I’m trying to train a tts model with LJSpeech dataset on a multi-gpu server. At the moment, I use 2 gpu but it gives me error when training tacotron model.
(I’m using CUDA 11.0)
['/TTS/TTS/bin/train_tacotron.py', '--continue_path=', '--restore_path=', '--config_path=TTS/tts/configs/ljspeech_tacotron2_dynamic_conv_attn.json', '--group_id=group_2021_04_02-120236', '--rank=0']
['/TTS/TTS/bin/train_tacotron.py', '--continue_path=', '--restore_path=', '--config_path=TTS/tts/configs/ljspeech_tacotron2_dynamic_conv_attn.json', '--group_id=group_2021_04_02-120236', '--rank=1']
2021-04-02 12:02:37.628487: W tensorflow/stream_executor/platform/default/dso_loader.cc:59] Could not load dynamic library 'libcudart.so.10.1'; dlerror: libcudart.so.10.1: cannot open shared object file: No such file or directory; LD_LIBRARY_PATH: /usr/local/nvidia/lib:/usr/local/nvidia/lib64
2021-04-02 12:02:37.628523: I tensorflow/stream_executor/cuda/cudart_stub.cc:29] Ignore above cudart dlerror if you do not have a GPU set up on your machine.

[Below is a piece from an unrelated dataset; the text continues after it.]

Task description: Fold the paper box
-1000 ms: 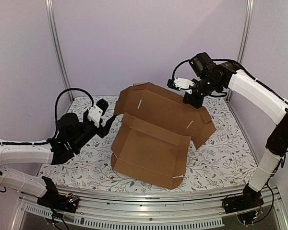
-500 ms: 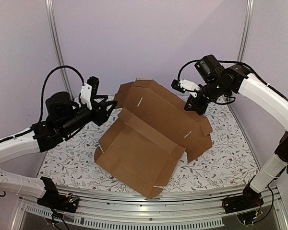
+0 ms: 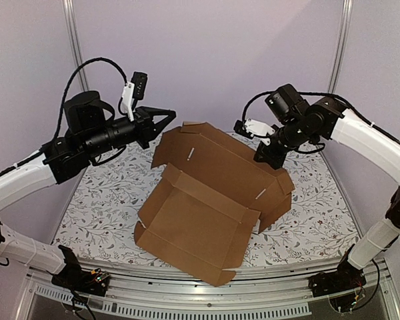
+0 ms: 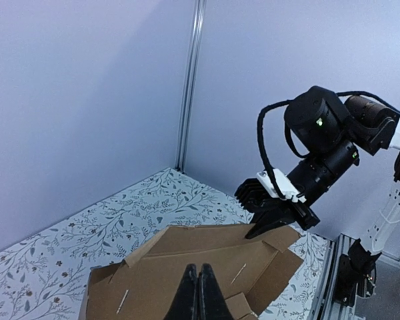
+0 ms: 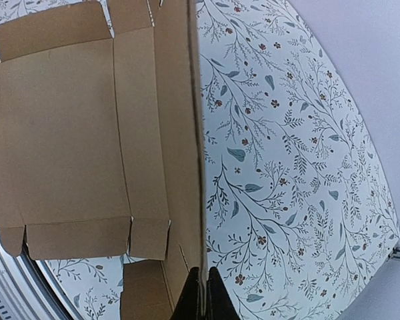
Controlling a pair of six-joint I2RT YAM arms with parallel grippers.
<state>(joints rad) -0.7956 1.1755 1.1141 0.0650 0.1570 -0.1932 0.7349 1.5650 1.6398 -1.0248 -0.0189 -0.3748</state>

2021-04-02 12:02:37.705717: W tensorflow/stream_executor/platform/default/dso_loader.cc:59] Could not load dynamic library 'libcudart.so.10.1'; dlerror: libcudart.so.10.1: cannot open shared object file: No such file or directory; LD_LIBRARY_PATH: /usr/local/nvidia/lib:/usr/local/nvidia/lib64
2021-04-02 12:02:37.705747: I tensorflow/stream_executor/cuda/cudart_stub.cc:29] Ignore above cudart dlerror if you do not have a GPU set up on your machine.
> Using CUDA: True
> Number of GPUs: 2
> Mixed precision mode is ON
> Git Hash: e9e0784
> Experiment folder: /home/erogol/Models/LJSpeech/ljspeech-dcattn-April-02-2021_12+02PM-e9e0784
> Setting up Audio Processor...
| > sample_rate:48000
| > resample:False
| > num_mels:80
| > min_level_db:-100
| > frame_shift_ms:None
| > frame_length_ms:None
| > ref_level_db:20
| > fft_size:1024
| > power:1.5
| > preemphasis:0.0
| > griffin_lim_iters:60
| > signal_norm:True
| > symmetric_norm:True
| > mel_fmin:50.0
| > mel_fmax:7600.0
| > spec_gain:1.0
| > stft_pad_mode:reflect
| > max_norm:4.0
| > clip_norm:True
| > do_trim_silence:True
| > trim_db:60
| > do_sound_norm:False
| > stats_path:LJSpeech-1.1/scale_stats.npy
| > hop_length:256
| > win_length:1024
| > Found 13100 files in /TTS/LJSpeech-1.1
> Using model: Tacotron2
! Run is removed from /home/erogol/Models/LJSpeech/ljspeech-dcattn-April-02-2021_12+02PM-e9e0784
Traceback (most recent call last):
File "/TTS/TTS/bin/train_tacotron.py", line 721, in <module>
main(args)
File "/TTS/TTS/bin/train_tacotron.py", line 575, in main
model = apply_gradient_allreduce(model)
File "/venvtts/lib/python3.6/site-packages/TTS-0.0.9.2-py3.6-linux-x86_64.egg/TTS/utils/distribute.py", line 81, in apply_gradient_allreduce
dist.broadcast(p, 0)
File "/venvtts/lib/python3.6/site-packages/torch/distributed/distributed_c10d.py", line 1039, in broadcast
work = default_pg.broadcast([tensor], opts)
RuntimeError: NCCL error in: /pytorch/torch/lib/c10d/ProcessGroupNCCL.cpp:825, unhandled cuda error, NCCL version 2.7.8
ncclUnhandledCudaError: Call to CUDA function failed.
Any help is appreciated and thank you in advance!